Pagenax

Pagenax Adverse Reactions

brolucizumab

Manufacturer:

Novartis

Distributor:

DKSH
Full Prescribing Info
Adverse Reactions
Summary of the safety profile: The most frequently reported adverse reactions were reduced visual acuity (7.3%), cataract (7.0%), conjunctival haemorrhage (6.3%) and vitreous floaters (5.1%).
The most serious adverse reactions were blindness (0.8%), endophthalmitis (0.7%), retinal artery occlusion (0.8%) and retinal detachment (0.7%).
Tabulated list of adverse reactions: Adverse reactions (Table 2) are listed according to the MedDRA system organ class. Within each system organ class, the adverse reactions are ranked by frequency, with the most frequent reactions first. Frequency categories for each adverse reaction are based on the following convention: very common (≥1/10), common (≥1/100 to <1/10), uncommon (≥1/1,000 to <1/100), rare (≥1/10,000 to <1/1,000), very rare (<1/10,000), not known (cannot be estimated from the available data). Within each frequency grouping, adverse reactions are presented in order of decreasing seriousness. (See Table 3.)

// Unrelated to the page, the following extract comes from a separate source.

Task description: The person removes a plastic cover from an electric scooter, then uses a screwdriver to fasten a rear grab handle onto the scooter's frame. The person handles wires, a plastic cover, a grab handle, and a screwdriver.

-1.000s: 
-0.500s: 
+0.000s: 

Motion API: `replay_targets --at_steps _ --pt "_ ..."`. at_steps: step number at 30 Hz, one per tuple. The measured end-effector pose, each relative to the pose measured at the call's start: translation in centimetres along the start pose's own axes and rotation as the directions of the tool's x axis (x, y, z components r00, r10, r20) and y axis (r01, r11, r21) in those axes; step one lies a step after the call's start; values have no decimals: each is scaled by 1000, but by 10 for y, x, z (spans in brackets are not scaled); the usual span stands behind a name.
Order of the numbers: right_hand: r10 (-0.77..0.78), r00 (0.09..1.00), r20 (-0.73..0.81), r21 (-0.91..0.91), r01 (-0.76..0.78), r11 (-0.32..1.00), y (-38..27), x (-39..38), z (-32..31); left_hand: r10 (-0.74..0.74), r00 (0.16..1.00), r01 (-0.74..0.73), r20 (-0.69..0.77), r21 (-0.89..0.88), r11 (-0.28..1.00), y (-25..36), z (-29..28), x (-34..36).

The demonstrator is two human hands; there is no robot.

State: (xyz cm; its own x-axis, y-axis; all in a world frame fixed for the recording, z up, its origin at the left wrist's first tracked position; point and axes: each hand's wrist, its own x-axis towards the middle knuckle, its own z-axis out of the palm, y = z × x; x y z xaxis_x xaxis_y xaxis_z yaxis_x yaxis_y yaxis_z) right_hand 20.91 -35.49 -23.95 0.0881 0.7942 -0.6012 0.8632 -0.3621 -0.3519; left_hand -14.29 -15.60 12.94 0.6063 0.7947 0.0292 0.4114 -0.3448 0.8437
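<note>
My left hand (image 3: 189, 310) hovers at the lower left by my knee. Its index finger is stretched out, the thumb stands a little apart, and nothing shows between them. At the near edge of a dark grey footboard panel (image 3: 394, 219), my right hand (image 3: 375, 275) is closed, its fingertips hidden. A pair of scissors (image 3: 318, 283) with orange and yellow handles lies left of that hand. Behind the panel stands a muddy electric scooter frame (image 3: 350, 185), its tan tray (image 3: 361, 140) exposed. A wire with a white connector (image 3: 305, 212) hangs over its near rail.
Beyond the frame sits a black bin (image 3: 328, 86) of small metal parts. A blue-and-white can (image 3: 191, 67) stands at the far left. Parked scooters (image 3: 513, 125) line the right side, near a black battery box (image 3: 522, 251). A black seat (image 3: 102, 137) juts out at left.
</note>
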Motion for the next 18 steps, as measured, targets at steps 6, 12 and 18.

Click on icon to see table/diagram/image

Description of selected adverse reactions: Immunogenicity: There is a potential for an immune response in patients treated with Pagenax. After dosing with Pagenax for 88 weeks, treatment-emergent anti-brolucizumab antibodies were detected in 23-25% of patients. Among patients with treatment-emergent antibodies, a higher number of intraocular inflammation adverse reactions were observed. After investigation, retinal vasculitis and/or retinal vascular occlusion, typically in the presence of intraocular inflammation, were found to be immune-mediated adverse events related to exposure to Pagenax (see Precautions). Anti-brolucizumab antibodies were not associated with an impact on clinical efficacy.
Product-class-related adverse reactions: There is a theoretical risk of arterial thromboembolic events, including stroke and myocardial infarction, following intravitreal use of VEGF inhibitors. A low incidence rate of arterial thromboembolic events was observed in the brolucizumab clinical studies in patients with AMD. There were no major notable differences between the groups treated with brolucizumab and comparator.